Option 3: Use a Larger Instance Type

The simplest long-term option: just use a bigger instance. t3.large gives you 35 pods, t3.xlarge gives 58, m5.large gives 29.

For staging environments, t3.large is usually sufficient and cost-effective enough.

resource "aws_eks_node_group" "general" {
  instance_types = ["t3.large"]   # was "t3.medium"
}

Note: changing instance_types in an EKS managed node group replaces the node group (forces a new node group creation and old one deletion). Plan for node drain.

Which Option We Chose

For our staging cluster, we went with Option 1 — scaling to 2 nodes. It was the fastest fix and keeps costs low (2 × t3.medium ≈ $0.09/hr). We also added ignore_changes on desired_size so Cluster Autoscaler can freely scale between the min and max.

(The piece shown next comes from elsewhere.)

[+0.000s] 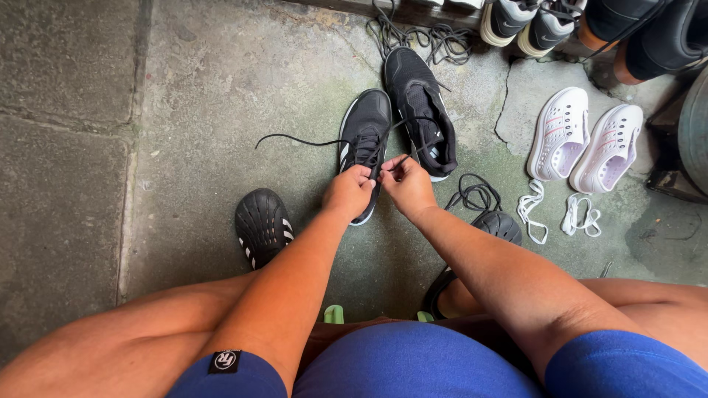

For the production cluster, we configured 3 nodes from the start with t3.large instances.

Key Takeaways

  • t3.medium on EKS has a hard limit of 17 pods due to VPC CNI IP address limits.
  • The formula: max_pods = (ENIs) × (IPs-per-ENI - 1) + 2.
  • The symptom is FailedScheduling: 0/1 nodes available: 1 Too many pods — check allocatable pods with kubectl get node -o jsonpath='{.status.allocatable.pods}'.
  • Fastest fix: add a second node. Most scalable fix: enable prefix delegation. Long-term fix: right-size the instance type.
  • Add ignore_changes = [scaling_config[0].desired_size] in Terraform if using Cluster Autoscaler, so Terraform doesn’t reset the count on every apply.